Task requirements: Give the records once more, exactly as they stand.

Input data:
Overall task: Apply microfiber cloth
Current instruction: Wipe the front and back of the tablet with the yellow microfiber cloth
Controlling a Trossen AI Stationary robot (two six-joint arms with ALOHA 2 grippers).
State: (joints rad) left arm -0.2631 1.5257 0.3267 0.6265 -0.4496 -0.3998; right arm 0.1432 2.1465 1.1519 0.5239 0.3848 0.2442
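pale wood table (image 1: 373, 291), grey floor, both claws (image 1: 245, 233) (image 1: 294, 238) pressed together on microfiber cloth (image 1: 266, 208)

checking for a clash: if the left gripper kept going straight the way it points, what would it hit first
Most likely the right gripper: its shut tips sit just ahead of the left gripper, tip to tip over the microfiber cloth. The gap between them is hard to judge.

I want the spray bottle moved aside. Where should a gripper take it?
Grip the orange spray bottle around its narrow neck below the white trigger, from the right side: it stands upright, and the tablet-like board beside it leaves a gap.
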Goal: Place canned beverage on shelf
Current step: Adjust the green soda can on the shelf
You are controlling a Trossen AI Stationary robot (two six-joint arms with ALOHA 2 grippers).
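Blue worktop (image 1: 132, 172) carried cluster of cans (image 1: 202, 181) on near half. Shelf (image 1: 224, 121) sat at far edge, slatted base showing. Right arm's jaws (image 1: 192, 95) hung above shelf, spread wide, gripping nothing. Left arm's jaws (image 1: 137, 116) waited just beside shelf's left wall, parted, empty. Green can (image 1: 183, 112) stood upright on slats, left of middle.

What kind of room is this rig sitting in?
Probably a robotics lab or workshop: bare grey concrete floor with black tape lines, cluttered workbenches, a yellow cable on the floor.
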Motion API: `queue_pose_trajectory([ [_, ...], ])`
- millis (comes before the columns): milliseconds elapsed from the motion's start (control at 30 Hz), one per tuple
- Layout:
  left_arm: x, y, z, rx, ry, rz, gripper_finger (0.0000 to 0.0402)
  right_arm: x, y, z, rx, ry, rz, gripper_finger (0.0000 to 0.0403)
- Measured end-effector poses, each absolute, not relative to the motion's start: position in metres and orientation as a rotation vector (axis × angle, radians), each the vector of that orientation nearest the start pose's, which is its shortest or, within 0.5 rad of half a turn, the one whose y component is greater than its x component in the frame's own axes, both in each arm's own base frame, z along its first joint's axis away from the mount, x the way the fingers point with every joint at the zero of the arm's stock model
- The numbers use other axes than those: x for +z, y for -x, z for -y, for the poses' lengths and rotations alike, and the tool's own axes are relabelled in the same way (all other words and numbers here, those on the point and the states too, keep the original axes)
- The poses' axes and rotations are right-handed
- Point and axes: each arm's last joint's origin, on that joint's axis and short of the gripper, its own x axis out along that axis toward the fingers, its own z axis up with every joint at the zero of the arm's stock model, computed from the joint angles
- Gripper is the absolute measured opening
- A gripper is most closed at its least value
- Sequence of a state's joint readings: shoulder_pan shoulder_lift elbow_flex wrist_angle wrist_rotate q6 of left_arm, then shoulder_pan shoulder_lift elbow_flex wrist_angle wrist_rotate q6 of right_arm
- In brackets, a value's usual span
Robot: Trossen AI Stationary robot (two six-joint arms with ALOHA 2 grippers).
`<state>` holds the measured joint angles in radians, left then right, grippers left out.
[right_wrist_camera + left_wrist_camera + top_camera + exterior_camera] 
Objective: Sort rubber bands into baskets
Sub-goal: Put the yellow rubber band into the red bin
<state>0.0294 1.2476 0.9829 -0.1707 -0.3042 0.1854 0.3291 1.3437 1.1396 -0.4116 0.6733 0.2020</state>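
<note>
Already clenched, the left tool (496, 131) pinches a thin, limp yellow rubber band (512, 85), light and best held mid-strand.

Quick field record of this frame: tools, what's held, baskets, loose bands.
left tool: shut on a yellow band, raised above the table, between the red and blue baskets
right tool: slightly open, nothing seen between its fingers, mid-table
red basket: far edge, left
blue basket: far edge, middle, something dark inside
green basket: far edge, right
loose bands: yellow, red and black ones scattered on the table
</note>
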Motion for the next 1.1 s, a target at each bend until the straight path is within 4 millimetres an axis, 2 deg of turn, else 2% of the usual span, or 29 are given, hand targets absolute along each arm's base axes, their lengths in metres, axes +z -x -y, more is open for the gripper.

Task response:
Overall task: Apply microfiber cloth
Current instruction: Wipe the front and back of the tablet with the yellow microfiber cloth
Controlling a Trossen AI Stationary robot (two six-joint arms with ALOHA 2 grippers).
State: (joints rad) left arm -0.2631 1.5257 0.3267 0.6265 -0.4496 -0.3998; right arm 0.1432 2.1465 1.1519 0.5239 0.3848 0.2442
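pale wood table (image 1: 373, 291), grey floor, both claws (image 1: 245, 233) (image 1: 294, 238) pressed together on microfiber cloth (image 1: 266, 208)

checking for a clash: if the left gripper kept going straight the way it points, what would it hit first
Most likely the right gripper: its shut tips sit just ahead of the left gripper, tip to tip over the microfiber cloth. The gap between them is hard to judge.

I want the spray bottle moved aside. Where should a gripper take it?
Grip the orange spray bottle around its narrow neck below the white trigger, from the right side: it stands upright, and the tablet-like board beside it leaves a gap.
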Goal: Place canned beverage on shelf
Current step: Adjust the green soda can on the shelf
You are controlling a Trossen AI Stationary robot (two six-joint arms with ALOHA 2 grippers).
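Blue worktop (image 1: 132, 172) carried cluster of cans (image 1: 202, 181) on near half. Shelf (image 1: 224, 121) sat at far edge, slatted base showing. Right arm's jaws (image 1: 192, 95) hung above shelf, spread wide, gripping nothing. Left arm's jaws (image 1: 137, 116) waited just beside shelf's left wall, parted, empty. Green can (image 1: 183, 112) stood upright on slats, left of middle.

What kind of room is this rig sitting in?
Probably a robotics lab or workshop: bare grey concrete floor with black tape lines, cluttered workbenches, a yellow cable on the floor.
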Motion API: `queue_pose_trajectory([ [_, ...], ])`
- millis (comes before the columns): milliseconds elapsed from the motion's start (control at 30 Hz), one per tuple
- Layout:
  left_arm: x, y, z, rx, ry, rz, gripper_finger (0.0000 to 0.0402)
  right_arm: x, y, z, rx, ry, rz, gripper_finger (0.0000 to 0.0403)
- Measured end-effector poses, each absolute, not relative to the motion's start: position in metres and orientation as a rotation vector (axis × angle, radians), each the vector of that orientation nearest the start pose's, which is its shortest or, within 0.5 rad of half a turn, the one whose y component is greater than its x component in the frame's own axes, both in each arm's own base frame, z along its first joint's axis away from the mount, x the way the fingers point with every joint at the zero of the arm's stock model
- The numbers use other axes than those: x for +z, y for -x, z for -y, for the poses' lengths and rotations alike, and the tool's own axes are relabelled in the same way (all other words and numbers here, those on the point and the states too, keep the original axes)
- The poses' axes and rotations are right-handed
- Point and axes: each arm's last joint's origin, on that joint's axis and short of the gripper, its own x axis out along that axis toward the fingers, its own z axis up with every joint at the zero of the arm's stock model, computed from the joint angles
- Gripper is the absolute measured opening
- A gripper is most closed at its least value
- Sequence of a state's joint readings: shoulder_pan shoulder_lift elbow_flex wrist_angle wrist_rotate q6 of left_arm, then shoulder_pan shoulder_lift elbow_flex wrist_angle wrist_rotate q6 of right_arm
- In brackets, a value's usual span
Robot: Trossen AI Stationary robot (two six-joint arms with ALOHA 2 grippers).
`<state>` holds the measured joint angles in radians, left then right, grippers left out.
[right_wrist_camera + left_wrist_camera + top_camera + exterior_camera] 
Objective: Sort rubber bands into baskets
Sub-goal: Put the yellow rubber band into the red bin
<state>0.0294 1.2476 0.9829 -0.1707 -0.3042 0.1854 0.3291 1.3437 1.1396 -0.4116 0.6733 0.2020</state>
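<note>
Already clenched, the left tool (496, 131) pinches a thin, limp yellow rubber band (512, 85), light and best held mid-strand.

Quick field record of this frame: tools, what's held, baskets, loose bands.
left tool: shut on a yellow band, raised above the table, between the red and blue baskets
right tool: slightly open, nothing seen between its fingers, mid-table
red basket: far edge, left
blue basket: far edge, middle, something dark inside
green basket: far edge, right
loose bands: yellow, red and black ones scattered on the table
</note>
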Motion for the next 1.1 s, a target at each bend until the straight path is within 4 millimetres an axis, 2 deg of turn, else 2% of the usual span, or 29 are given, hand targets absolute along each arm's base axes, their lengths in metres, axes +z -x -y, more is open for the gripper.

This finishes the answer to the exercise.